ACTIVITY
Every line in the data below has to be repeated exactly; no picture belongs in the result.

'''

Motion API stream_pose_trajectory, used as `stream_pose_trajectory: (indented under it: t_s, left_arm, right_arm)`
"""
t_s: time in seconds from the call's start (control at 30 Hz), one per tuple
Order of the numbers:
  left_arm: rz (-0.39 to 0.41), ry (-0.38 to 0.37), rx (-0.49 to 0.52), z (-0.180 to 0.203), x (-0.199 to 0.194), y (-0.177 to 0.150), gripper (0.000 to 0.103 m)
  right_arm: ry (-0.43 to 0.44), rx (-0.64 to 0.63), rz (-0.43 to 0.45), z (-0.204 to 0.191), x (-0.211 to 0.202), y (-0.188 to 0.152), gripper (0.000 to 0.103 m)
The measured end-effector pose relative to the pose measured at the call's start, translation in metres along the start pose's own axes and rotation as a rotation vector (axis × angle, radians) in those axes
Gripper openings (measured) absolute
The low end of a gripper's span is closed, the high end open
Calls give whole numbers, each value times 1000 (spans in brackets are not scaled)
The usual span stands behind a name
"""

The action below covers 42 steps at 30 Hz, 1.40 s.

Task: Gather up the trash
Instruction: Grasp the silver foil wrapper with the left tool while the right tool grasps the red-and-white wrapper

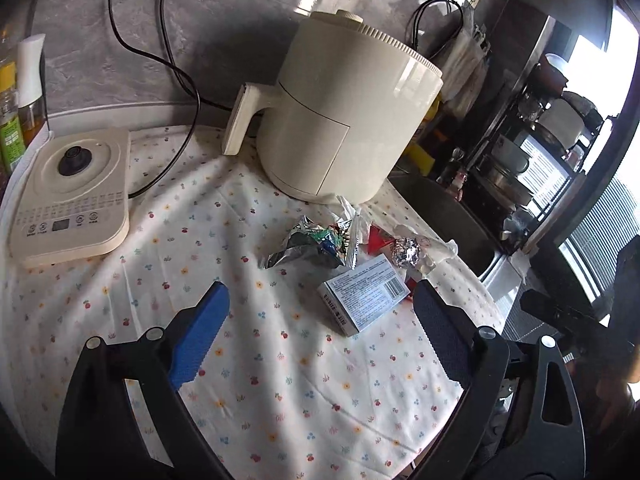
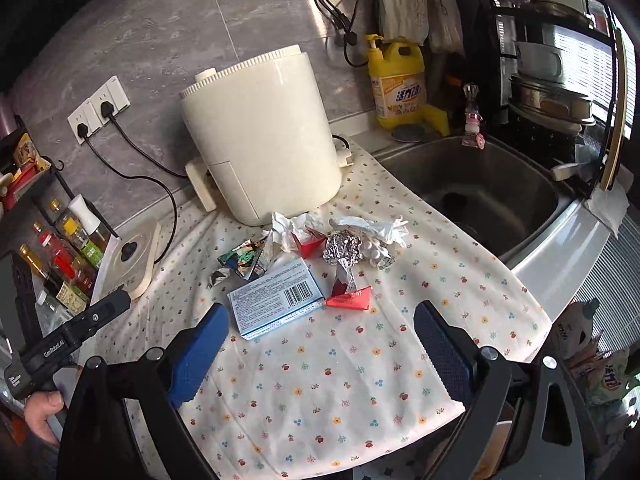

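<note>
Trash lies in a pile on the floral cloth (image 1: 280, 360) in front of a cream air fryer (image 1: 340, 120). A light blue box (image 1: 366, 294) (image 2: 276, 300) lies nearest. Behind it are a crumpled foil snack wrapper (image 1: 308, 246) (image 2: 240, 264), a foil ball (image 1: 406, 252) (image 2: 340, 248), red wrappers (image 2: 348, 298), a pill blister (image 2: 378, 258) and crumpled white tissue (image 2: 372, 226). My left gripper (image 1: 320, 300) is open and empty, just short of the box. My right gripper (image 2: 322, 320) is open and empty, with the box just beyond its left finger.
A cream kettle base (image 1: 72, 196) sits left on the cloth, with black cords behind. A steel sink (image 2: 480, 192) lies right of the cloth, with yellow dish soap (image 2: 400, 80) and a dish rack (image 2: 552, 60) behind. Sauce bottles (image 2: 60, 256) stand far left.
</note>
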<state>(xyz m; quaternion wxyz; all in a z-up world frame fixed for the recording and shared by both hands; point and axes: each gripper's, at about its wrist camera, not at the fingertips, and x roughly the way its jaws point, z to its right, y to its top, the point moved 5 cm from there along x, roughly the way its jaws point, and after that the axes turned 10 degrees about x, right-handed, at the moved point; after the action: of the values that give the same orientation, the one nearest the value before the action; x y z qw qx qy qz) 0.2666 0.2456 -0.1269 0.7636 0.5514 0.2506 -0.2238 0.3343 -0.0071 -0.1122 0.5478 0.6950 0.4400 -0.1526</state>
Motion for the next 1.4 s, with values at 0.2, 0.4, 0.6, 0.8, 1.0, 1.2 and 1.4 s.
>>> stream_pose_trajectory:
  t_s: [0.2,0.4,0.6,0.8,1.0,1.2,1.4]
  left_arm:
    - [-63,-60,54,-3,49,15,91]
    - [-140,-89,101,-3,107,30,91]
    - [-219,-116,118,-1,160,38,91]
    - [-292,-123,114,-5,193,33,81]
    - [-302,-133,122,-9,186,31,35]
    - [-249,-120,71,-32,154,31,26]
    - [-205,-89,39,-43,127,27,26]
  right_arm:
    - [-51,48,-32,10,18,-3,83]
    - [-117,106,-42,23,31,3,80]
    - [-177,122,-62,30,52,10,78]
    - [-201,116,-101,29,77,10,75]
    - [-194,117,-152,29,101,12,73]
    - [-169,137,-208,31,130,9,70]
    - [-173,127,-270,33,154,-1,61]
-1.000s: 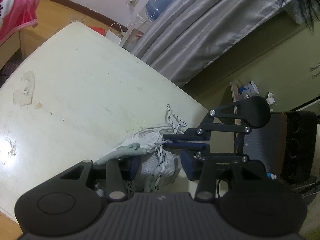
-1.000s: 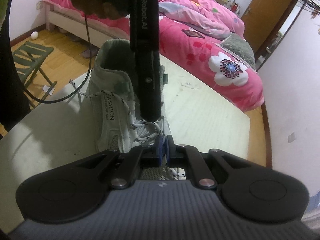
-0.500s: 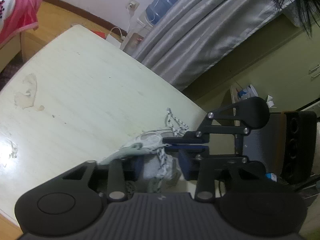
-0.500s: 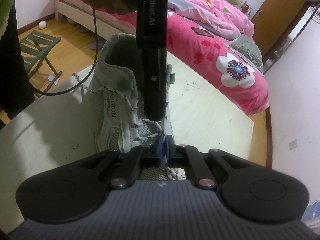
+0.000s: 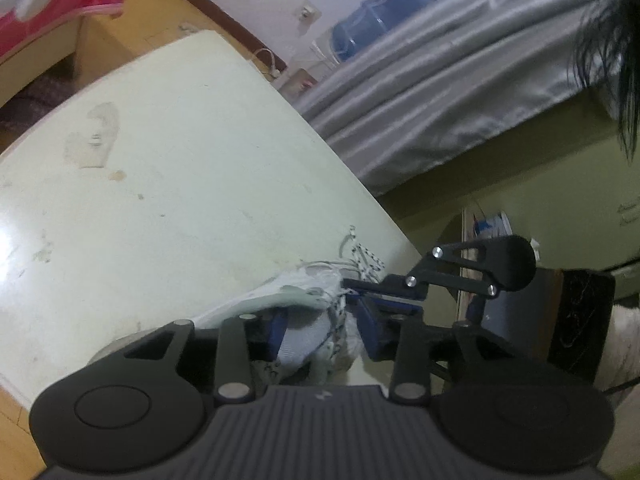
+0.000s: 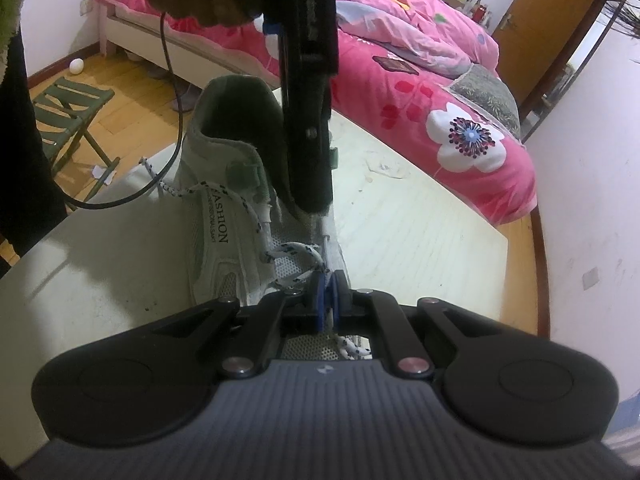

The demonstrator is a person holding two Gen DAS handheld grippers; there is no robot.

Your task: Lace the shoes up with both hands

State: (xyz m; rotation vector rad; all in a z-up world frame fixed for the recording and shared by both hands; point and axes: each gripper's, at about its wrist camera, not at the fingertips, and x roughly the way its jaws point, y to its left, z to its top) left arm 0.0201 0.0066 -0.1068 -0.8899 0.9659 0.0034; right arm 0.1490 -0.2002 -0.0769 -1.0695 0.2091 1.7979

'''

RESULT OF THIS EXERCISE
Motion API stream_pose_trajectory, used as `stream_pose_trajectory: (indented under it: t_s, left_arm, right_arm)`
"""
t_s: time in seconds from the call's start (control at 30 Hz), one per tuple
Order of the numbers:
  left_arm: rz (-0.39 to 0.41), ry (-0.38 to 0.37), rx (-0.49 to 0.52), z (-0.180 to 0.203), x (-0.199 to 0.194), y (-0.177 to 0.150), gripper (0.000 to 0.103 m)
  right_arm: ry (-0.43 to 0.44), rx (-0.64 to 0.63), rz (-0.43 to 0.45), z (-0.204 to 0.191), x (-0.211 to 0.202), y (-0.188 to 0.152), gripper (0.000 to 0.103 m)
The measured end-effector pose relative to the pose measured at the call's start, translation in metres along the start pose's own axes and rotation as a rotation vector (axis × angle, radians) in those axes
Gripper openings (measured) absolute
The low end of a gripper's span is closed, the high end open
Calls give whole numbers, each value times 1000 (spans in brackets are not scaled)
The usual span stands behind a name
"""

The action below covers 42 steps at 30 Hz, 1.40 s.

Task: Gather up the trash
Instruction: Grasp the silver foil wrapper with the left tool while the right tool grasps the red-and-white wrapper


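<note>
Trash lies in a pile on the floral cloth (image 1: 280, 360) in front of a cream air fryer (image 1: 340, 120). A light blue box (image 1: 366, 294) (image 2: 276, 300) lies nearest. Behind it are a crumpled foil snack wrapper (image 1: 308, 246) (image 2: 240, 264), a foil ball (image 1: 406, 252) (image 2: 340, 248), red wrappers (image 2: 348, 298), a pill blister (image 2: 378, 258) and crumpled white tissue (image 2: 372, 226). My left gripper (image 1: 320, 300) is open and empty, just short of the box. My right gripper (image 2: 322, 320) is open and empty, with the box just beyond its left finger.
A cream kettle base (image 1: 72, 196) sits left on the cloth, with black cords behind. A steel sink (image 2: 480, 192) lies right of the cloth, with yellow dish soap (image 2: 400, 80) and a dish rack (image 2: 552, 60) behind. Sauce bottles (image 2: 60, 256) stand far left.
</note>
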<state>(xyz m; quaternion wxyz; all in a z-up world frame fixed for the recording and shared by both hands; point and axes: each gripper's, at about its wrist camera, not at the fingertips, and x roughly the way its jaws point, z to its right, y to its top, the point moved 5 cm from there along x, roughly the way its jaws point, and after that the axes turned 10 degrees about x, right-handed, at the moved point; after the action: of the values that give the same orientation, the one nearest the value before the action; x y z qw qx qy qz) 0.2666 0.2456 -0.1269 0.7636 0.5514 0.2506 -0.2238 0.3343 -0.0071 -0.1122 0.5478 0.6950 0.4400 -0.1526</state>
Motion for the next 1.4 s, with values at 0.2, 0.4, 0.6, 0.8, 1.0, 1.2 and 1.4 s.
>>> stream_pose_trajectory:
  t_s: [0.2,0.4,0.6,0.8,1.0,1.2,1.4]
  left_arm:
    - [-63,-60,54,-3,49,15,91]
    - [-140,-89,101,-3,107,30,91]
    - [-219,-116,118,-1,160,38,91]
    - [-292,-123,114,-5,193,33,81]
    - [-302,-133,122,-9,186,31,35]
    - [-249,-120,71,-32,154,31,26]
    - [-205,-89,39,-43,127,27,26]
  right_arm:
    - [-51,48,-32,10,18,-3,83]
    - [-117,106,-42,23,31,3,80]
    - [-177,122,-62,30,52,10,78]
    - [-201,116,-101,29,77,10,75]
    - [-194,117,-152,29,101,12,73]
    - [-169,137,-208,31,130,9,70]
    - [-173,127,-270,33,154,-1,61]
-1.000s: 
-1.000s: 
-0.500s: 
-0.500s: 
+0.000s: 
+0.000s: 

The demonstrator is a person holding two Gen DAS handheld grippers; there is no robot.

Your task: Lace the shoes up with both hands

State: (xyz m; rotation vector rad; all in a z-up world frame fixed for the recording and shared by both hands; point and axes: each gripper's, at about its wrist camera, not at the fingertips, and x roughly the way its jaws point, y to its left, z to its top) left arm 0.0201 0.0066 -0.1068 -0.8899 0.9659 0.0034; right arm 0.1490 -0.2002 -0.0769 -1.0695 0.2091 1.7979

The answer contains nothing more.